1985年(英)監督:テリー・ギリアム 出演:ジョナサン・プライス/ロバート・デ・ニーロ/キャサリン・ヘルモンド/キム・グライスト【ストーリー】コンピュータによる国民管理が徹底した仮想国ブラジル。その情報管理局で、ある役人が叩き落としたハエによって、コンピュータ情報の一部が壊れてしまう。そしてその影響は、善良な靴職人をテロリストと誤認逮捕させる結果を生み出すが……。
 この作品が描き出すのは20世紀の仮想国。
 レトロでありながら、近未来的。便利そうでとっても不便そうな機器に囲まれたグレイな世界。
 誰もが、きっとこの世界観に目を奪われると思います。

 情報管理局に勤めるサムは自分の印字ミスで善良な靴職人をテロリストと間違えて拘束、死に
追いやったことを知らされるが、それは公文書を発行した局の責任だと澄まし顔。
 夫を一瞬の内に連行され戸惑いながらも証明書にサインする靴職人の妻。
 申請書と証明印がなければ、何の訴えも届かない管理局。
 多くの書類に埋もれた役所内。
 管理社会を痛烈に皮肉ったブラックユーモア満載の内容です。
    

 空想と現実が交錯するストーリー展開。
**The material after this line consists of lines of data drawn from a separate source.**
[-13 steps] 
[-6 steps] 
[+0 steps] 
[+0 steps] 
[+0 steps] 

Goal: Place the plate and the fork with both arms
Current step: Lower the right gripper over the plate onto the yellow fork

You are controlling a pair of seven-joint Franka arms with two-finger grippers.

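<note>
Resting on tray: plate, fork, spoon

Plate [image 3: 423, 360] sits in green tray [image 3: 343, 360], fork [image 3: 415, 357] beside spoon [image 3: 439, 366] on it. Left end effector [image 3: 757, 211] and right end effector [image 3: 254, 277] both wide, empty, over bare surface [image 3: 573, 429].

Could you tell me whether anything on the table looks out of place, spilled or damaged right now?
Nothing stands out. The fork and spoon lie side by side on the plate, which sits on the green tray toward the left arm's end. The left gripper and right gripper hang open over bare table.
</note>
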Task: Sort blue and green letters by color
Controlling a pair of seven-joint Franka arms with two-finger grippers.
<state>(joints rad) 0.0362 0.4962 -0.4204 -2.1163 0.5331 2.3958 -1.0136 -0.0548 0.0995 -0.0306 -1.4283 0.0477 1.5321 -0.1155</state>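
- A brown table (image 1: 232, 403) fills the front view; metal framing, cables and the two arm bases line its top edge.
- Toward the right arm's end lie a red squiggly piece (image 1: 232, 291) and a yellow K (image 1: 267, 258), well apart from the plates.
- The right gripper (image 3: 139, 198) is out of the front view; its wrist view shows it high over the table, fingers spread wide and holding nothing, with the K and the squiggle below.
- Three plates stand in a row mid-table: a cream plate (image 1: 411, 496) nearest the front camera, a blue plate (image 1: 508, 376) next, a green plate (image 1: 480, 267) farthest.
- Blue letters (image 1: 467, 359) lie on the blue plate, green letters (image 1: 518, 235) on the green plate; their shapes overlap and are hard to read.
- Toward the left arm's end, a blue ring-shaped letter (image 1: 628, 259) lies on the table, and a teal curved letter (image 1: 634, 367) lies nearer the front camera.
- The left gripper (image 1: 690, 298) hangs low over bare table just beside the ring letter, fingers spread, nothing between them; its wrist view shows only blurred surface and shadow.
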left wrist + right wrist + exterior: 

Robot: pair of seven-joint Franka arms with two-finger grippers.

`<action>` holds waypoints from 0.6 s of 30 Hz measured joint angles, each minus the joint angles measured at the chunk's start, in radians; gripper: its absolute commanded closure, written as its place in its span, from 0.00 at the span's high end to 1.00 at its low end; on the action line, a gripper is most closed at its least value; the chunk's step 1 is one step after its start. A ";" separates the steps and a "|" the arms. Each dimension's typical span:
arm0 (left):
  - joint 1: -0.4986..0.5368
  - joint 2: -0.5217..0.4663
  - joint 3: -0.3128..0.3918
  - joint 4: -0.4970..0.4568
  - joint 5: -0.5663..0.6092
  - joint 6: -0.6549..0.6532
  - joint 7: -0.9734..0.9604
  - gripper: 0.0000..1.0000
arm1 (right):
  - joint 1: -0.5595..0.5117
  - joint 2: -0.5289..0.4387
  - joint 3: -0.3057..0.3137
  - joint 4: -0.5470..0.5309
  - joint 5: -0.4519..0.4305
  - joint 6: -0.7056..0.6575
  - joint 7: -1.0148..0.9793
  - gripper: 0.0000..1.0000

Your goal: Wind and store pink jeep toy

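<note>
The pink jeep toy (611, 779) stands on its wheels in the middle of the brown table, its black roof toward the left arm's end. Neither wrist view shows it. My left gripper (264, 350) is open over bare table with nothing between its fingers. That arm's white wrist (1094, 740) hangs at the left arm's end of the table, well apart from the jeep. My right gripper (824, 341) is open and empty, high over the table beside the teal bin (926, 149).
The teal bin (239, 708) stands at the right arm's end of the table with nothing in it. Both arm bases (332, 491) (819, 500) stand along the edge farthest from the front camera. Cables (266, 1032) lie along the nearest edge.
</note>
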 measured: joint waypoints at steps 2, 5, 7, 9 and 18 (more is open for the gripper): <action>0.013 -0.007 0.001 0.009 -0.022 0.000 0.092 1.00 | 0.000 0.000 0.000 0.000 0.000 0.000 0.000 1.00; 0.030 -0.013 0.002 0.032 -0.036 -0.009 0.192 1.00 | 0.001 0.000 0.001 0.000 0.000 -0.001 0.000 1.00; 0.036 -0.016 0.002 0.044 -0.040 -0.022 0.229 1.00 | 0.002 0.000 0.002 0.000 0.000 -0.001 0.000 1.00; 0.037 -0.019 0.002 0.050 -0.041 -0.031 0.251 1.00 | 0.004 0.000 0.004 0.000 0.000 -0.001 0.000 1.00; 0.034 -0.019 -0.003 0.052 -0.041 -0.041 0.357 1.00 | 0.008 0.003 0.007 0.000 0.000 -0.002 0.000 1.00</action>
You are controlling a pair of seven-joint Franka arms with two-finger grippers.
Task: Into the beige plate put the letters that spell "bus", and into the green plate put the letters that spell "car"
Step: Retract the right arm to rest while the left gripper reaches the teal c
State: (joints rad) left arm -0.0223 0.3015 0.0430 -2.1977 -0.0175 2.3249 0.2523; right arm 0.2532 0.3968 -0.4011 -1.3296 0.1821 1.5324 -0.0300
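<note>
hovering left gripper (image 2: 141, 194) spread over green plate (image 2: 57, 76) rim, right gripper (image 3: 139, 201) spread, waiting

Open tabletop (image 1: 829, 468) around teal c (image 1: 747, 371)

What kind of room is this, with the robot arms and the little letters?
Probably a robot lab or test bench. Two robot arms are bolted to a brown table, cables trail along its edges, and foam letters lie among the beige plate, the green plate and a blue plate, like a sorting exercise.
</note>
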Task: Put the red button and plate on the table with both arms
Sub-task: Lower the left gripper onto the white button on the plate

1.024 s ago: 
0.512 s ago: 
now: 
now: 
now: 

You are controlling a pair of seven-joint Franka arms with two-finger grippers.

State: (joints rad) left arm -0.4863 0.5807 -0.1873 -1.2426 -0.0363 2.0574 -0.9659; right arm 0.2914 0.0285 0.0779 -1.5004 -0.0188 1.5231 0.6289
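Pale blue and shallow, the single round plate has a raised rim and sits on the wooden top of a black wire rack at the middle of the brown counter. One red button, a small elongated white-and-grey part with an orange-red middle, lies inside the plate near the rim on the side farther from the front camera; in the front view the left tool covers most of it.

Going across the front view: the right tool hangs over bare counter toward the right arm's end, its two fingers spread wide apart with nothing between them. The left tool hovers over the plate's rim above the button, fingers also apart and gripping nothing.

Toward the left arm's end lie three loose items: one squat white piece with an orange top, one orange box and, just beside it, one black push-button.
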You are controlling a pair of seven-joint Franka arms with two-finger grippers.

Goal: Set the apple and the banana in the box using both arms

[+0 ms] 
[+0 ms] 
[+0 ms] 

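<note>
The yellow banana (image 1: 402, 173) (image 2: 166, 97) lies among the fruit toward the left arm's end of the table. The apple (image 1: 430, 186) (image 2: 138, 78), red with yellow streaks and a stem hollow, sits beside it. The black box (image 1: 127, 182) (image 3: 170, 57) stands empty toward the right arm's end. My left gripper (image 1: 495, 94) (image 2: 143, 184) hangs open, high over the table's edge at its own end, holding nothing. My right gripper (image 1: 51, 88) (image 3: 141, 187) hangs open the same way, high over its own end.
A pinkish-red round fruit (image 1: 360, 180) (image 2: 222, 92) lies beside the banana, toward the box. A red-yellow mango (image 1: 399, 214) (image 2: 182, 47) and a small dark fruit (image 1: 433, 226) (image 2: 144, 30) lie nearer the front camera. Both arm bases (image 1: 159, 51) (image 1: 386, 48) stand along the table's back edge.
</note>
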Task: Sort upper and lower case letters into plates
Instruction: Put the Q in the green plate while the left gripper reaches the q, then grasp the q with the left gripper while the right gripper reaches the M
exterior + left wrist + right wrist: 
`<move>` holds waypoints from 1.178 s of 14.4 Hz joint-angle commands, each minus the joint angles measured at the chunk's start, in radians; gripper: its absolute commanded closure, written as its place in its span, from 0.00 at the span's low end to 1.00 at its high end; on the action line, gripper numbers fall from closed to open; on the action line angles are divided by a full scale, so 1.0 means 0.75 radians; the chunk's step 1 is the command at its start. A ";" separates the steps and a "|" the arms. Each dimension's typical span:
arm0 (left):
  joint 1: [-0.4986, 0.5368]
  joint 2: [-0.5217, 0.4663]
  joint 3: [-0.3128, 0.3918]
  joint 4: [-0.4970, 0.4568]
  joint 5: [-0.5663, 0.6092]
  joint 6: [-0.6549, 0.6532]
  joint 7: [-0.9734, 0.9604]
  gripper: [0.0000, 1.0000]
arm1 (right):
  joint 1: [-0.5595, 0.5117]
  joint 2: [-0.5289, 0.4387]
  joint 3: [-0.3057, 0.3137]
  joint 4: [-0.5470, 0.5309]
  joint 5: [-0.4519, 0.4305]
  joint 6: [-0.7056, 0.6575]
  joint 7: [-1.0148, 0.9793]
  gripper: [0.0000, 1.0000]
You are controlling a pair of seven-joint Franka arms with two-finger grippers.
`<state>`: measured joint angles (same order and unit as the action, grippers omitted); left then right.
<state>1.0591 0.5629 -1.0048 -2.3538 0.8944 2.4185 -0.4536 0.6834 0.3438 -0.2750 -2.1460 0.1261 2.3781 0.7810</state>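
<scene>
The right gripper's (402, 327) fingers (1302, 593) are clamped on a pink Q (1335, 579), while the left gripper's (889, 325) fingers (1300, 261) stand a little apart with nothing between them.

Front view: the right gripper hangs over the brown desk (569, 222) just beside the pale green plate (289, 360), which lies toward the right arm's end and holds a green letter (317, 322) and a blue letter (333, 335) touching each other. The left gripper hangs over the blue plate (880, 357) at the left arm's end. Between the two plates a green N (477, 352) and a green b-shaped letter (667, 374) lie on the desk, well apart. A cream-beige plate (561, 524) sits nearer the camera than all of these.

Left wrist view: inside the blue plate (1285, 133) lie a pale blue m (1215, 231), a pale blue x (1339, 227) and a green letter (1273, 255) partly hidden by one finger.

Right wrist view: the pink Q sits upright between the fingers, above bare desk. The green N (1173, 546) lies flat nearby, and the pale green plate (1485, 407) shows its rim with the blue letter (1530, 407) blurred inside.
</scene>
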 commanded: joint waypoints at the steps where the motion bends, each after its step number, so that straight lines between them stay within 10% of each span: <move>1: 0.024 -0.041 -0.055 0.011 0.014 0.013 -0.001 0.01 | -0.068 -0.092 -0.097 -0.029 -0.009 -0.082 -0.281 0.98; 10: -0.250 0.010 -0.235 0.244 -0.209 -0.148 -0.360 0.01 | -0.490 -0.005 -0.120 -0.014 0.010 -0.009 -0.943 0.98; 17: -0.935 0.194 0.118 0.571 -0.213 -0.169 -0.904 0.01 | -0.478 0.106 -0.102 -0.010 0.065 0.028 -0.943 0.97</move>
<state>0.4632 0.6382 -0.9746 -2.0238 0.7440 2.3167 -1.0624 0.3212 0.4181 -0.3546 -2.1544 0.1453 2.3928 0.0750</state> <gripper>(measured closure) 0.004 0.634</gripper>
ファンタジーから一転悪夢の世界へ。
 現実の世界はあくまで、シニカルでブラック。
 空想の中不気味にうごめくもの達の意味するところは何なのか
 正直1度や2度観たくらいではそれぞれの意味するものは解明できませんでした。
 映像から感じる重圧感、後味の悪さ、軽快さ、刹那的なものへの感傷。
 それらを感じたままに受け止めればいいんじゃないのかな。
 
 デニー扮する修理屋。ユニークです。
 先が読めないストーリーですが、最後には衝撃の結末が・・・。
 

 鬼才といわれる監督テリー・ギリアムの世界を覗いてみてはいかがでしょう。